Moving back to audio, the best audio magazines have always had original direction. Did Stereophile get to its position of influence by copying someone else? I don't think so -- in fact, I'd wager that it took a lot of hard work and original thought, with Larry Archibald and John Atkinson leading the way.
People reflect on the 80s as if they were audio's hey day -- as if it were the 80s that made audio. They seem to feel that if we recreate that era, then the success of that time will surely come back as well. The 80s supposedly had it all -- two great high-end audio magazines with what are now legends on their mastheads. In fact, Harry Pearson and J. Gordon Holt are so idolized to this day that there are people who seem to want to be them, to emulate them -- HP and JGH sequels for the 90s and beyond. However, people forget that HP and JGH had no models for themselves and what they created came from within -- they were, in fact, originals too. As John Atkinson took the editorial helm at Stereophile, he again charted his own direction for the magazine that is leaving a mark to this day.

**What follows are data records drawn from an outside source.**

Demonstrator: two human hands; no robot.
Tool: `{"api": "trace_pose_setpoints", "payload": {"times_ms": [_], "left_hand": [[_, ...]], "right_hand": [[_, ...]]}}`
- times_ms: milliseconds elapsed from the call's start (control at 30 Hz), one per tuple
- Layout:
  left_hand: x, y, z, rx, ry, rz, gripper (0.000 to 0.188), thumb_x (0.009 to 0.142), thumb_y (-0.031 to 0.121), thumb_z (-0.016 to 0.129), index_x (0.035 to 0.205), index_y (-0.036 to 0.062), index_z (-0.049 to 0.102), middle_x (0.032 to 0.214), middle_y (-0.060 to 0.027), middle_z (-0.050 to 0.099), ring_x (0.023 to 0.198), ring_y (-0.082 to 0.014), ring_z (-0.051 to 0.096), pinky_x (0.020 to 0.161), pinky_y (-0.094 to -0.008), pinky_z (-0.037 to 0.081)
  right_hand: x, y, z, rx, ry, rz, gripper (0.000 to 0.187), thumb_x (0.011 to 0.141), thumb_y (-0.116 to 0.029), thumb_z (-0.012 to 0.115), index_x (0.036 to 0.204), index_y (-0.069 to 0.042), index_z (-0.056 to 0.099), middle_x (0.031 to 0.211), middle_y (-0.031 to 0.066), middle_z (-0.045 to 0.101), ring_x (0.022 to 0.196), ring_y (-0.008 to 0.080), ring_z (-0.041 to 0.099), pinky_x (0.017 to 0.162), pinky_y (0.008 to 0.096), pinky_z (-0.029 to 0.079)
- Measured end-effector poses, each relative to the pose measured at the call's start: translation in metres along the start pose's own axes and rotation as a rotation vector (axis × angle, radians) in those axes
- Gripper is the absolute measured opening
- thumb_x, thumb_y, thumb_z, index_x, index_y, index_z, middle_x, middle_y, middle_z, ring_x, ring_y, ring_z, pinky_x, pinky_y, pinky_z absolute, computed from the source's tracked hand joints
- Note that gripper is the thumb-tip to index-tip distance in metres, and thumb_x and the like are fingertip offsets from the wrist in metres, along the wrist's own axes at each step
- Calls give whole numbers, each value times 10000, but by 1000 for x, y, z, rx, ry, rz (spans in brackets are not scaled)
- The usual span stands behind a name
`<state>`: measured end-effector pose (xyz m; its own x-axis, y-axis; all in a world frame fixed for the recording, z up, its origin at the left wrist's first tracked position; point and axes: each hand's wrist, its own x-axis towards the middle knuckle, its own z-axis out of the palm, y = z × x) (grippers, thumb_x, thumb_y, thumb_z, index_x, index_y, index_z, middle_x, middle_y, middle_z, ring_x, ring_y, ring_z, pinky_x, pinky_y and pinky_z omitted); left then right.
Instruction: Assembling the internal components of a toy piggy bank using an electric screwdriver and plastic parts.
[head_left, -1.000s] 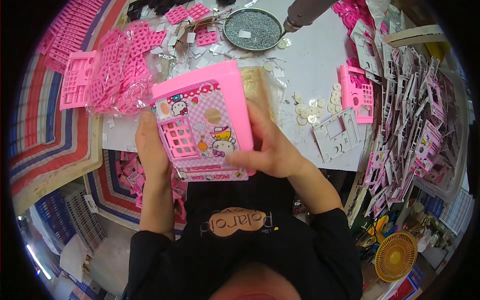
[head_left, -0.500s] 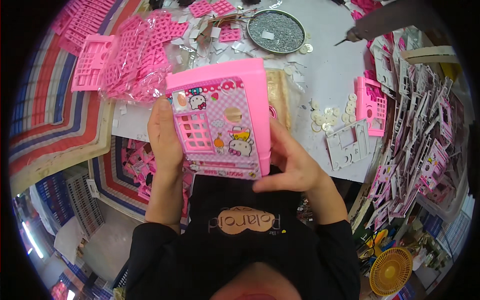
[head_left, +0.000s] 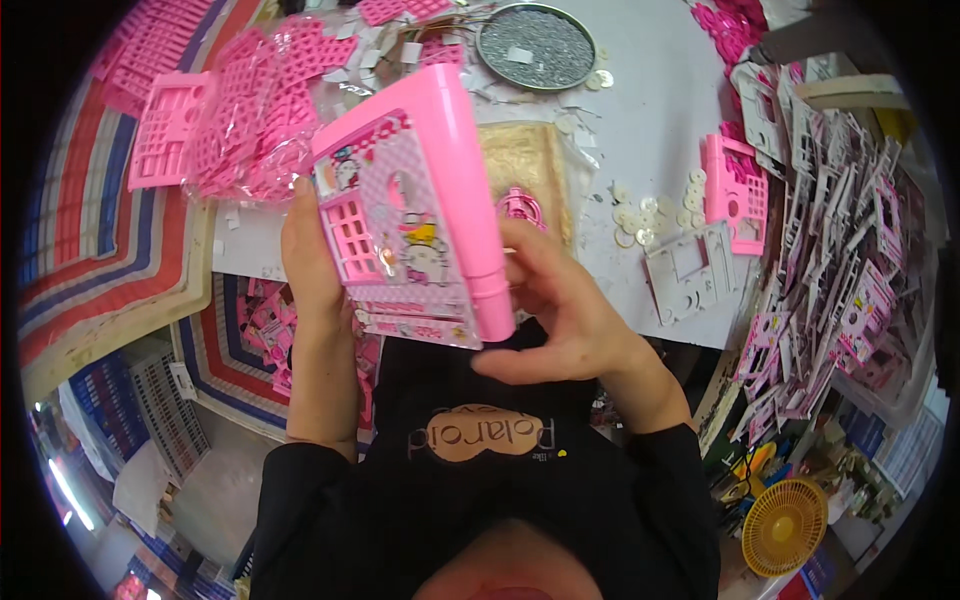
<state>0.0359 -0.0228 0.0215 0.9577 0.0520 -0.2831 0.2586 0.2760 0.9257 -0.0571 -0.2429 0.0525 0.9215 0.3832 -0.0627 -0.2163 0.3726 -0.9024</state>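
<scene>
A pink plastic toy box (head_left: 462, 170) is raised above the front of the table, tilted so its smooth pink side shows. Its printed front panel bears cartoon pictures, a lattice window and a round hole. My left hand (head_left: 312, 250) grips the box along its left edge, most of the fingers hidden behind it. My right hand (head_left: 570, 320) is at the lower right side of the box, fingers bent against it, and the thumb is stretched out below its bottom corner. Beyond the right hand, a small pink ring-shaped part (head_left: 520, 205) lies on a clear-wrapped golden-brown pad (head_left: 545, 150).
A round tin of small metal screws (head_left: 535, 45) stands at the back. Bagged pink lattice parts (head_left: 265, 110) lie left. White discs (head_left: 645, 215), a pale frame (head_left: 690, 270) and a pink panel (head_left: 737, 195) lie right, beside a tall stack of printed panels (head_left: 830, 260).
The box has turned, showing more of its pink side, and moved slightly left. Both hands moved with it. The pad and the pink part on it are more exposed. The whole view has shifted slightly.
</scene>
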Motion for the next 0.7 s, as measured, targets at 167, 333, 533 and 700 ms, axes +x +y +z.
{"api": "trace_pose_setpoints", "payload": {"times_ms": [167, 333, 533, 700], "left_hand": [[5, -14, -15, 10, -74, -25, 563, 1090, 393, 381, 1426, -52, 459, 1275, -182, 641, 1093, -244, 680, 924, -367, 562], [-41, -6, 0, 334, -332, 274, 1247, 790, 343, 846, 1584, 33, -64, 1507, -215, 379, 1326, -278, 494, 1051, -403, 470], [-47, -1, 12, 391, -268, 262, 1652, 490, 459, 1008, 1585, 55, -161, 1602, -207, 204, 1414, -314, 381, 1132, -435, 382], [-45, -2, 14, 494, -237, 410, 1546, 568, 429, 975, 1583, 60, -132, 1590, -184, 216, 1393, -292, 400, 1119, -425, 398]], "right_hand": [[4, 4, 11, -272, 76, -115, 763, 751, 48, 689, 1447, -13, 383, 1163, 53, 606, 1045, 122, 629, 878, 284, 515], [5, 24, 9, -458, 146, -257, 746, 759, -28, 694, 1447, 1, 405, 1110, 167, 637, 923, 229, 696, 795, 320, 557], [7, 34, 14, -592, 252, -364, 781, 760, -69, 707, 1469, 13, 390, 1112, 236, 637, 966, 319, 703, 794, 352, 561], [7, 18, 10, -493, 175, -393, 739, 816, -27, 689, 1482, 18, 370, 1192, 200, 639, 1091, 290, 679, 897, 346, 548]]}}
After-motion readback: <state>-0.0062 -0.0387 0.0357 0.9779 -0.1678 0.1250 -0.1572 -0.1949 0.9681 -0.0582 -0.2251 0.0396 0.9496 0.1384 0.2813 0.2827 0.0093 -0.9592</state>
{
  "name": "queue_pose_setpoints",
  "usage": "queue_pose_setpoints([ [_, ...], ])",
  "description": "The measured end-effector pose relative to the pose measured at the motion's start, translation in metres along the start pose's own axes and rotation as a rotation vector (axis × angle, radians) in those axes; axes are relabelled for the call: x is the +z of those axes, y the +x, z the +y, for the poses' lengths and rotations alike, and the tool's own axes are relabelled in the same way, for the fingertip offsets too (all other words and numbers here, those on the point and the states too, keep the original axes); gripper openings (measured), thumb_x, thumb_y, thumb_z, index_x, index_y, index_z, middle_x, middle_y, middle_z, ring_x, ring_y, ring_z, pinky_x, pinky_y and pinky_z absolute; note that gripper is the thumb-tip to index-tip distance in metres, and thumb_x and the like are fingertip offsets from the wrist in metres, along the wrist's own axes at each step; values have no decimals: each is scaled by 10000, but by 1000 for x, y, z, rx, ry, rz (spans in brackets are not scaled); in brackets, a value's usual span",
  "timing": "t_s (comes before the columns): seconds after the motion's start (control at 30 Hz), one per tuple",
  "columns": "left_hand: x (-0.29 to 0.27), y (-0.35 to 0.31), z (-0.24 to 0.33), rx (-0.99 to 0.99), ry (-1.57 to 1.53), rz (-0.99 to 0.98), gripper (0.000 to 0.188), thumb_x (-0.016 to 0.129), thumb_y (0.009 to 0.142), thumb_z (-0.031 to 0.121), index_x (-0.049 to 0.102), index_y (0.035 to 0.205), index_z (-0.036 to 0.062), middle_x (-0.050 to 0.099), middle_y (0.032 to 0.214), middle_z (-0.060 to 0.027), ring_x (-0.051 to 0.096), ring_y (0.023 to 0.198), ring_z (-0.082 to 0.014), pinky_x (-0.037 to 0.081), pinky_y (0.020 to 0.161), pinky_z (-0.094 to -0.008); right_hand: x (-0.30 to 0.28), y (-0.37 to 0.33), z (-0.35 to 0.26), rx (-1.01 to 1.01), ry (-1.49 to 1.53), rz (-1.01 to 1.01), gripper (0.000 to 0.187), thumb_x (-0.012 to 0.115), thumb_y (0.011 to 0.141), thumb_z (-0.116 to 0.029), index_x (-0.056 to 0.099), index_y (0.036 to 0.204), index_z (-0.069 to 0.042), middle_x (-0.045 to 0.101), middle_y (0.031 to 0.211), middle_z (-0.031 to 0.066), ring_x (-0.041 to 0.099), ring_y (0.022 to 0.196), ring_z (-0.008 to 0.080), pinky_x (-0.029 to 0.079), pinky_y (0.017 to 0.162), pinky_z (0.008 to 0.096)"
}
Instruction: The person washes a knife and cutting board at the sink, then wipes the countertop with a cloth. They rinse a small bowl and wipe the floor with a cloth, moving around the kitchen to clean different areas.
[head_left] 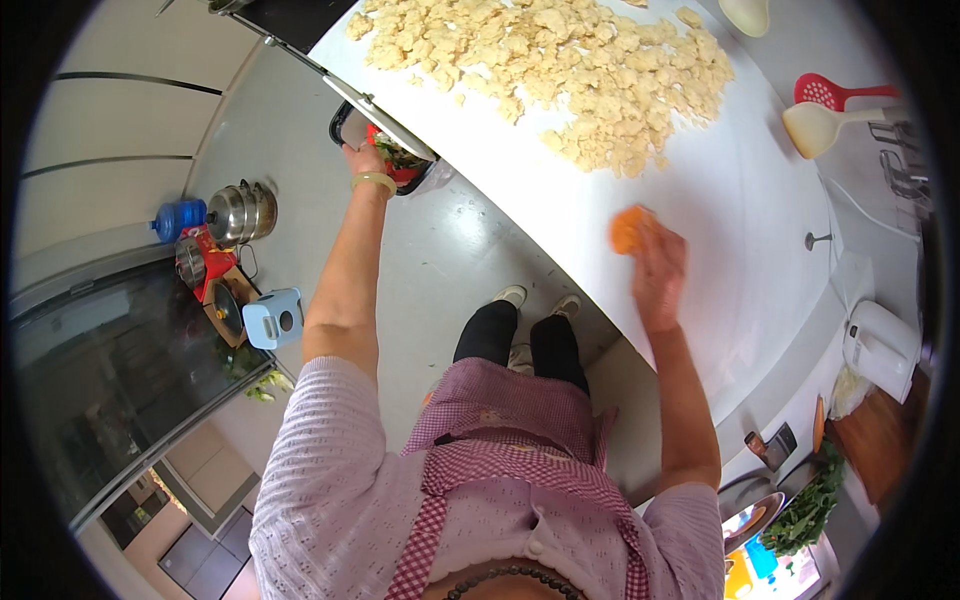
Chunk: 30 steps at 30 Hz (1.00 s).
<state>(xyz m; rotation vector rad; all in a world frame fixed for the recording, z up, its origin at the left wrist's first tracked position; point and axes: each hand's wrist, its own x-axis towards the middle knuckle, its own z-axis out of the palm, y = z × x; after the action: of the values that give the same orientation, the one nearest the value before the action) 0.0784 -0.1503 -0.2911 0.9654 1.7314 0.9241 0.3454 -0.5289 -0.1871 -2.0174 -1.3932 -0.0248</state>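
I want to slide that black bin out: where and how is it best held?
Probably by the exposed rim of the black bin, coming from the person's left. That curved edge shows clear of the white table, whose edge hides the bin's far right side. The person's left hand is right beside that rim, so leave it room.

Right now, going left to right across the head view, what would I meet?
Blue jug → steel pot → left hand → right hand with a blurred orange thing → red turner.
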Motion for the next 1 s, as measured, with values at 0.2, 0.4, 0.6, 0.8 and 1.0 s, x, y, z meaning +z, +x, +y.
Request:
queue_pose_setpoints([
  [0.2,-26,6,-51,181,-169,-240,326,366,988,124,533,1212,-43,675,1097,-177,665,941,-225,526,875,-352,97,37,-65,-51,-164,-10,448,592,744,-20,630,1181,-106,573,1235,72,525,1148,287,430,956,439],
  [0.4,-91,-42,-114,-63,-279,-352,261,396,1016,214,578,926,49,641,803,-72,628,778,-231,526,782,-353,12,-12,-24,59,-231,-1,355,569,813,-30,647,1153,-98,633,1126,63,609,1052,212,482,897,357],
  [0.6,-123,-128,-168,-378,-422,-601,175,547,941,202,600,830,79,607,736,-63,587,670,-203,523,693,-374,-84,-19,159,505,-662,241,412,528,899,-87,518,1310,-107,565,1251,116,555,1123,291,519,806,395],
  [0.8,-115,-201,-202,-286,0,-720,163,553,903,189,621,857,48,626,709,-88,595,650,-237,513,696,-403,-41,5,107,360,-657,34,462,550,859,-1,538,1307,-113,488,1390,95,443,1307,286,429,1018,414],
  [1.0,-99,-252,-150,-531,-101,-640,157,576,906,183,625,853,43,633,725,-84,610,674,-240,518,748,-443,-49,83,211,320,-545,332,435,527,836,28,555,1263,-48,579,1233,124,527,1171,313,439,987,399],
])
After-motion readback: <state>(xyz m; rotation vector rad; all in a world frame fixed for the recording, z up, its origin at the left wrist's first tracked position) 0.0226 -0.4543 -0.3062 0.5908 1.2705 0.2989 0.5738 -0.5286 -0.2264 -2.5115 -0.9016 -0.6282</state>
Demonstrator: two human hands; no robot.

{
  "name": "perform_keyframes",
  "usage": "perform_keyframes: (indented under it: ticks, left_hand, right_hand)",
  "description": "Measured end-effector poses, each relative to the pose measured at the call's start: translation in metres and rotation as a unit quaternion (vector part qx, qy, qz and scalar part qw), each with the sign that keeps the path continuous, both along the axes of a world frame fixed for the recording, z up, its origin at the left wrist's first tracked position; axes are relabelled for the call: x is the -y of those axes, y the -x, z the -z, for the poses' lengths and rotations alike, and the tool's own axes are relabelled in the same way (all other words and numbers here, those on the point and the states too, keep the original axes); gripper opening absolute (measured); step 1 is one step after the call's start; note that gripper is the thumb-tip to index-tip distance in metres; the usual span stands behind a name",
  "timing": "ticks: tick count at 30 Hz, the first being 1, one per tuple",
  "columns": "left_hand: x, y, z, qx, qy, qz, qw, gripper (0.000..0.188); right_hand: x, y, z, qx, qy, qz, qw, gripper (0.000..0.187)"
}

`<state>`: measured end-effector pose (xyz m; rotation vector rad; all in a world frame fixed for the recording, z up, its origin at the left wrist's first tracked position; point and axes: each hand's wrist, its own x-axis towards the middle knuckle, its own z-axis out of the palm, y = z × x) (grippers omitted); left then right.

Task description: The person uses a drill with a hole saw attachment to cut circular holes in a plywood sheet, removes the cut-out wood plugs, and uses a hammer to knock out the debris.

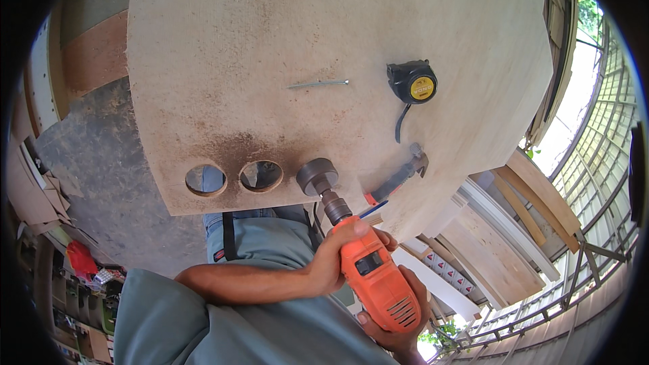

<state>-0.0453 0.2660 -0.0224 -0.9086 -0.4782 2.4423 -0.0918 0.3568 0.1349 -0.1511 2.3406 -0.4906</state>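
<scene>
Item, pale wooden board (270,20): laid flat before the person, its near edge close to the body. Work done: two round holes, the left hole (206,180) and the middle hole (261,175), side by side along that edge, both cut clean through, the space below visible in each.

Item, brown dust (238,144): spread thickest around and beyond the holes.

Item, dark hole saw (315,174): at a third spot, right of the middle hole and roughly in line with it. State of this spot: judged unfinished; cutting depth, if any, hidden by the saw cup.

Item, orange power drill (380,277): carries the saw in its chuck, body slanting down to the right. Left hand (331,257): fingers wrapped round the front housing, behind the chuck. Right hand (397,341): fingers closed about the rear of the drill; trigger not visible.

Also on the board, apart from the holes: metal bolt or nail (318,84); black-and-yellow tape measure (414,82); hammer (400,174), lying aslant; slim blue stick (374,209), near its handle.
</scene>
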Motion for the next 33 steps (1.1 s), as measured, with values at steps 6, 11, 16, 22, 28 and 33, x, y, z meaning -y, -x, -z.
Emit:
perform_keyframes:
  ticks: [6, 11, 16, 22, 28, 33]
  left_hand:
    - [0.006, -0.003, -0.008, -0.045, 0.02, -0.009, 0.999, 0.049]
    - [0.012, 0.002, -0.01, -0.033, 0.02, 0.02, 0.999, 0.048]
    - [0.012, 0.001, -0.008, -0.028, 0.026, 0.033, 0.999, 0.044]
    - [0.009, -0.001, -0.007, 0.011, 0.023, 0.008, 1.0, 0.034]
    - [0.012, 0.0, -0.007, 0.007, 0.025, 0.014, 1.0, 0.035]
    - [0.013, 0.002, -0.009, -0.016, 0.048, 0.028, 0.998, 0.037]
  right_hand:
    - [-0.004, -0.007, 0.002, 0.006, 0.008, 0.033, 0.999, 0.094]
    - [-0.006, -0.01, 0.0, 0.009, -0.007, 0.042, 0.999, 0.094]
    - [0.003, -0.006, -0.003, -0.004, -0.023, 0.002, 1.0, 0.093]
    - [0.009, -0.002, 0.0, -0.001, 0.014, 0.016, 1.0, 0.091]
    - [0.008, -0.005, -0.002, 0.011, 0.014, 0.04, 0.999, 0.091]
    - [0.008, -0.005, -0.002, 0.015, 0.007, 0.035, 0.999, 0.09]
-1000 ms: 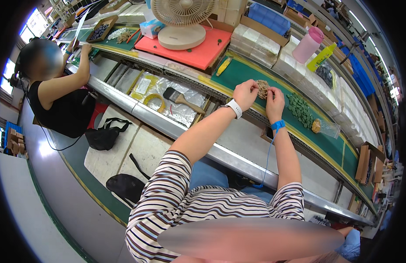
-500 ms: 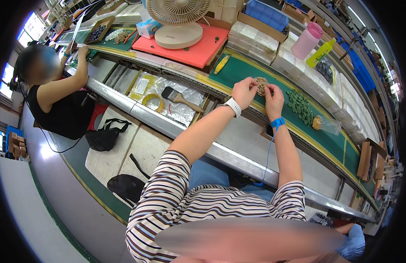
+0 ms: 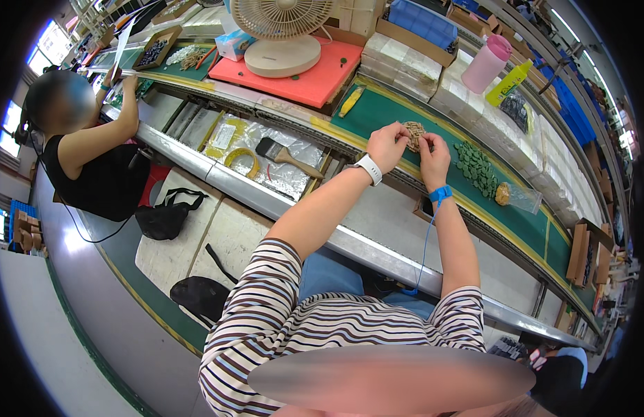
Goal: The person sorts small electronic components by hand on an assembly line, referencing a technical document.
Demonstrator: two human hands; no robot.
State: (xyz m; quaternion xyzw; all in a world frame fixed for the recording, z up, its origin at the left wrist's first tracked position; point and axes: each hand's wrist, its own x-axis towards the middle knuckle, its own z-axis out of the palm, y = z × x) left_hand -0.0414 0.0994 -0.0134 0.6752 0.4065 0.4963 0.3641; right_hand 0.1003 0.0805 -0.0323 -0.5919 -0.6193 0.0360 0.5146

Furthermore, reflecting back to the 80s through clear lenses reveals a time in audio that was not quite so rosy as we want to remember.
When people wish for a decade that has past, they are doing so through rose-colored glasses. I don't think that there is a way to bring the 80s back -- and frankly, I don't think I want to anyway (have you seen The Wedding Singer yet?).
I remember a number of years back when Stereophile took a bold step and, egads, changed the actual size of the magazine! Remember that? Yes, a new larger format! Audiophiles used to the old digest size were up in arms over the whole thing. They didn't know what to make of it, and they seemed to feel that it was going to hurt the high end. "Why change when we want to rest," seemed to be the reigning attitude. Of course, that was another good decision and proof that progression, and not regression, is what is needed. Those who hope for the 80s to return and who model their businesses around that are simply digging a hole for themselves that I hope others don't fall into -- remember, sequels don't work.
The times have changed and what we need today is some originality -- something new -- so adaptation is the key. Fortunately, in audio there is plenty that can be done about that and lots of room for original thought. Look at the online industry, for example. What's possible today is a fraction of what will be in the future. At SoundStage! we are trying to create something unique -- something original. To do that we may hit a few bumps along the way, but I think in the end it will be worth it because we used a brand new medium.
I don't only look to the online industry for the answers. In the print world there is still lots to be done, and I'm impressed by the approaches of two relatively new publications. Although Art Dudley's Listener may resemble the physical appearance of The Abso!ute Sound and Stereophile in the 80s, the content is far different. Listener's approach to audio is the right on track and can be summed up with a single word -- fun. And while we've been taught what's $ensible for many years, Myles Astor has taken the opposite approach, the high road, so to speak, and gone for the gusto with Ultimate Audio -- targeting equipment that is far from my own shopping budget, but will appeal to the higher-end shopper. I would think that Myles may think of such gear as looking down from the Olympia of audio. Both are unique approaches and not rehashes of what's been done before, and this should be applauded.
I think that as we approach the year 2000, it's time to give way to change. Let's not take something old and try make it new again. Instead, let's make something new and give it a chance to get old.